16 min read

Normalizing Performance Data Across Device Types

Without device-stratified normalization, a raw LCP of 3 800 ms on a mid-tier Android handset and a raw LCP of 1 100 ms on a desktop Chrome session feed the same scoring function and produce wildly different outputs — even when both devices are hitting identical server-side performance. Health scores diverge, alert thresholds fire on mobile while desktop stays green, and SREs spend sprint capacity chasing phantom regressions. This workflow is part of the broader Metric Scoring & Data Normalization system: it standardizes ingestion, applies statistical alignment per device class, orchestrates ETL scheduling, and stores versioned artifacts so every audit cycle is reproducible.

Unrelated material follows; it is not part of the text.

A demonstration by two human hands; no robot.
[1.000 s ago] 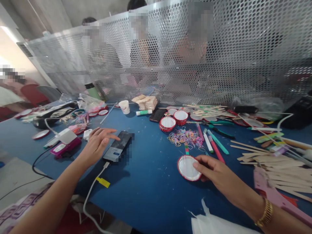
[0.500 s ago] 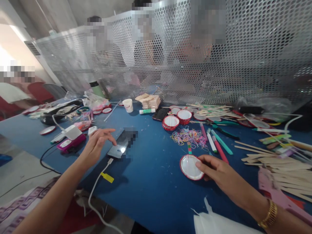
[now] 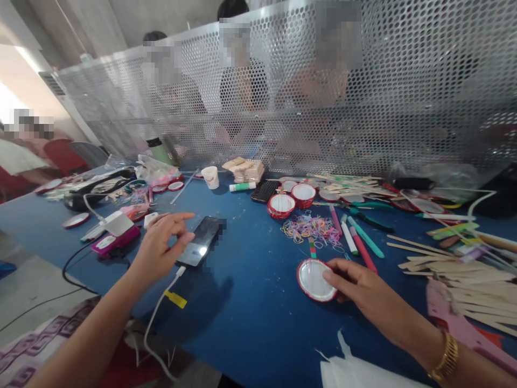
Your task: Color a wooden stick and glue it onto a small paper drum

Prerequisites & Environment Setup

All commands assume Python 3.11+ and a dedicated virtualenv. Pin every dependency in requirements.txt to avoid baseline drift caused by silent library upgrades.

python==3.11.9
pandas==2.2.2
numpy==1.26.4
scipy==1.13.0
pyarrow==16.1.0
great-expectations==0.18.14
apache-airflow==2.9.1

Required environment variables — export these before running any pipeline step:

Variable Type Default Purpose
NORMALIZATION_DEVICE_CLASSES str mobile,tablet,desktop,low-tier Canonical device segments used throughout the pipeline
NORMALIZATION_METRICS str LCP,CLS,INP,FCP Core Web Vitals to normalize
NORMALIZATION_PERCENTILES str 75,90 Percentile targets for per-device baseline calculation
BASELINE_SNAPSHOT_DIR str /data/baselines Absolute path for persisting versioned baseline JSON files
ARTIFACT_PARQUET_DIR str /data/normalized Output directory for normalized Parquet partitions
DRIFT_PSI_THRESHOLD float 0.1 Population Stability Index alert threshold
PIPELINE_VERSION str Semver tag injected at deploy time; stored in every artifact
LIGHTHOUSE_SEMVER str Auditor version used during collection; changes trigger baseline refresh

Dependency lockfile pattern — run once after activating the virtualenv:

set -euo pipefail
python -m pip install --upgrade pip
pip install -r /opt/audit-pipeline/requirements.txt
pip freeze > /opt/audit-pipeline/requirements.lock

Step 1 — Initialization: Device Classification and Schema Validation

Route all inbound telemetry through a schema validation layer before any transformation. Malformed records that reach the normalization stage introduce silent bias — a single record with null CLS inflates the group mean and shifts every subsequent percentile calculation.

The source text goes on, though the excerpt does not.